In reality, Chase is by far the world’s worst banker of climate disaster. In the last four years, Chase has poured nearly a quarter-trillion dollars into fossil fuels, fueling the fires of climate disaster.
To put this in context, Chase’s entire financing of fossil fuels from 2016 to 2019 was 36% greater than the second-placed bank, Wells Fargo.
Furthermore, JPMorgan Chase’s $102 billion in financing for fossil fuel growth represents 43 percent higher than that of Citi, in distant second place.
Chase is a supporter.
Chase has been a continuous bad actor, sponsoring projects that damage the environment as well as violate human rights, notably indigenous rights.
Indigenous peoples are some of the first and most severe victims of climate change. At the very same time, they are now at the vanguard of global campaigns to safeguard land, air, and water again from the effects of fossil fuel production.
Indigenous peoples have led the fight against major fossil fuel proposals that would result in decades more of fossil fuel growth, from the Trans Mountain pipeline to the Coastal GasLink pipeline to the Keystone XL pipeline. People have been standing up against the causes of climate catastrophe and the plunder of land for environmental assets.
Banks that assist the fossil fuel industry have a duty to avoid financing projects and corporations that breach Indigenous rights, including the right to obtain free, prior, and voluntary participation in development that affects them. Unfortunately, JPMorgan Chase and other banks have financed firms such as Enbridge, which is attempting to build the Line 3 tar grains of sand pipeline over the clear objections of impacted Indigenous nations.
Chase must prioritize people and the environment over profits, as well as respect Indigenous agreements and rights.
The solution
To address the underlying impacts of global warming, we must halt the extraction and combustion of fossil fuels while also preserving our forests. To do so, we must persuade financial institutions like Chase to cease supporting these projects and businesses once and for all.
And, to be clear, Chase can change direction. Throughout RAN’s history, we’ve witnessed big businesses and banks shift their focus to initiatives that prioritize people and the environment before profit. They could not only do it, but it is also necessary to assure a viable future.

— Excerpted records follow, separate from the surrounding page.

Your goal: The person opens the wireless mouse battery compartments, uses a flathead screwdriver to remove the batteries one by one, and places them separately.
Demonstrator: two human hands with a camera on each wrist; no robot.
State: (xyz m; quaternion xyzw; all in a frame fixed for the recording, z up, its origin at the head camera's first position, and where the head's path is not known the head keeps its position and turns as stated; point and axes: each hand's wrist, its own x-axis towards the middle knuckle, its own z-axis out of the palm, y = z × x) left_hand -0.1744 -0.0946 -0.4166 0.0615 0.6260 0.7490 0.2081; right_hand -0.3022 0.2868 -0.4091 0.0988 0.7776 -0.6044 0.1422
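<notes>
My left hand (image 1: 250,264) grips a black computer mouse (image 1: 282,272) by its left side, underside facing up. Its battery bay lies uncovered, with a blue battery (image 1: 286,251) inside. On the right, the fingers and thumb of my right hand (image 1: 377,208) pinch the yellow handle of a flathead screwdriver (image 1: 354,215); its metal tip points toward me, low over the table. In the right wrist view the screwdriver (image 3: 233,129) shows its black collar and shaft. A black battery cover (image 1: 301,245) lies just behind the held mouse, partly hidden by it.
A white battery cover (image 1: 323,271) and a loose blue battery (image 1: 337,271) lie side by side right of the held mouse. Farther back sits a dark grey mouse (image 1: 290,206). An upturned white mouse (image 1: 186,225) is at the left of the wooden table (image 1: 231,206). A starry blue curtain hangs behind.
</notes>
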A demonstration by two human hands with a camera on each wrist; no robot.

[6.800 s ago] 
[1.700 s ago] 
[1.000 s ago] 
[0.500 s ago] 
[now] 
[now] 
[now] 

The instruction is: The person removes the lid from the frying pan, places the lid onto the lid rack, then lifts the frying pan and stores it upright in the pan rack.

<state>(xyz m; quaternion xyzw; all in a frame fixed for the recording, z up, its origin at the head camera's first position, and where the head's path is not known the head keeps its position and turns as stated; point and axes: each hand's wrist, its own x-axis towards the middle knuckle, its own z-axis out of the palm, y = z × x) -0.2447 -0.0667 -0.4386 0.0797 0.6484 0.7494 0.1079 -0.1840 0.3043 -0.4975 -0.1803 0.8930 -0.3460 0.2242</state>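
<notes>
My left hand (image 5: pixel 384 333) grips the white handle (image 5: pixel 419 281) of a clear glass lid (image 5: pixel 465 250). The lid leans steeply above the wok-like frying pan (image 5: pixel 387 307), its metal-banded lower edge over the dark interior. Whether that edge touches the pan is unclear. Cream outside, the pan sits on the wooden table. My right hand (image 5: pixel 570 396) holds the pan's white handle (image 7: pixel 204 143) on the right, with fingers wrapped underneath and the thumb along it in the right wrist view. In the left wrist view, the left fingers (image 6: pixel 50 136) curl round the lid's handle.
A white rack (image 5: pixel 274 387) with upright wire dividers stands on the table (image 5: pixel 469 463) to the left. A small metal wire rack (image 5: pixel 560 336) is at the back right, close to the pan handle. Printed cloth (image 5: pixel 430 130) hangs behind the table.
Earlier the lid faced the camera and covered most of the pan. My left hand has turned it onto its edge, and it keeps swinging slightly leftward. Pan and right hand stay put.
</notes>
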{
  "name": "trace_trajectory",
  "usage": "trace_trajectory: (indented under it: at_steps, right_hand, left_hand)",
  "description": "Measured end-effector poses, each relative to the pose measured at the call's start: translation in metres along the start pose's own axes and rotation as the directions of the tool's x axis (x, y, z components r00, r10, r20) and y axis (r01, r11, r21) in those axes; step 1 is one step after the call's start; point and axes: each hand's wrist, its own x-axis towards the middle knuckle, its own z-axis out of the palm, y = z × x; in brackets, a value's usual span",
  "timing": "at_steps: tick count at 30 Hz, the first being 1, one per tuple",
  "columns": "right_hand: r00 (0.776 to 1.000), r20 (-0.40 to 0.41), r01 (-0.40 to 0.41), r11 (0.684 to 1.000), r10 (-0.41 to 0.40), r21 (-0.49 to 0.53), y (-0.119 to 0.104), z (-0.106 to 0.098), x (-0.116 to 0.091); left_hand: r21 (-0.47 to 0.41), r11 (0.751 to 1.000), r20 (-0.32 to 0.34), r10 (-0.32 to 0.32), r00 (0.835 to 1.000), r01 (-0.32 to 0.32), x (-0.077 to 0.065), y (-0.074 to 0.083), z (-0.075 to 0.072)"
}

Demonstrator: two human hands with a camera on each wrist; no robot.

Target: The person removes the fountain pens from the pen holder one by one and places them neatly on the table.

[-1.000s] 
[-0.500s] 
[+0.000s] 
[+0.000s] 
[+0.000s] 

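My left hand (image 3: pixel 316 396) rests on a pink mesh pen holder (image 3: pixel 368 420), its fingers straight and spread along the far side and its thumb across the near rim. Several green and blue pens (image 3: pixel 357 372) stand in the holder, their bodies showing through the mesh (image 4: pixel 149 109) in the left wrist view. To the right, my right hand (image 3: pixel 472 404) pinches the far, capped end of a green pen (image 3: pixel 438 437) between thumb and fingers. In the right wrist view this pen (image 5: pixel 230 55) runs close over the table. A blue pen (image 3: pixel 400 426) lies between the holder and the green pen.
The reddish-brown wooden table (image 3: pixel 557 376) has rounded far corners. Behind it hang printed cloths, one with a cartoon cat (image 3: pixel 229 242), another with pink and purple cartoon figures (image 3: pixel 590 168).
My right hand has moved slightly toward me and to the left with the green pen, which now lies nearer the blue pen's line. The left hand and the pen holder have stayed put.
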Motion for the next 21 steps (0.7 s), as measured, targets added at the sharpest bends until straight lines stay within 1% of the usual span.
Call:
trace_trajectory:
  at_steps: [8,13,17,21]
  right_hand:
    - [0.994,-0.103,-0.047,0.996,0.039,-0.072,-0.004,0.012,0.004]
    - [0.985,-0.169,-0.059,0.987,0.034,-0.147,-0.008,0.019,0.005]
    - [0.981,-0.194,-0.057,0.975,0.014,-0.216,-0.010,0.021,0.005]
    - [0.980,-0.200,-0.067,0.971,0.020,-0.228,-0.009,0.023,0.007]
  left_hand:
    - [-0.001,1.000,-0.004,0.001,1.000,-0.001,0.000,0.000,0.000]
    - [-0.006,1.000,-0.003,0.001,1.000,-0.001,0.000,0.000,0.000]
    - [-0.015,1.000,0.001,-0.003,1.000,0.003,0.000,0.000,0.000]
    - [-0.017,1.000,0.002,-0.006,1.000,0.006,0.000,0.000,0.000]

And that is already taking place. Because of the demand from RAN backers and partners, Chase issued a revised fossil fuel strategy in February 2020. Chase has reduced its coal investment, abandoned Arctic oil and gas investments, and ousted Lee Raymond, a well-known climate change skeptic, from his senior place on the board of directors. However, the latest climate legislation falls well short of what is required to avert the global calamity that Chase has been funding for decades.
Disclosure
These are purely the opinions of the author based on observations and analysis of financial platforms and a study of public reviews and ratings on the long journey to convince major banks to move away from fossil fuels and what the campaigners think about this. Excerpts from various sources have been used to clarify the facts in this article. A glossary of all the sources used can be found at the end of the article. This article is for educational purposes only and is not financial advice.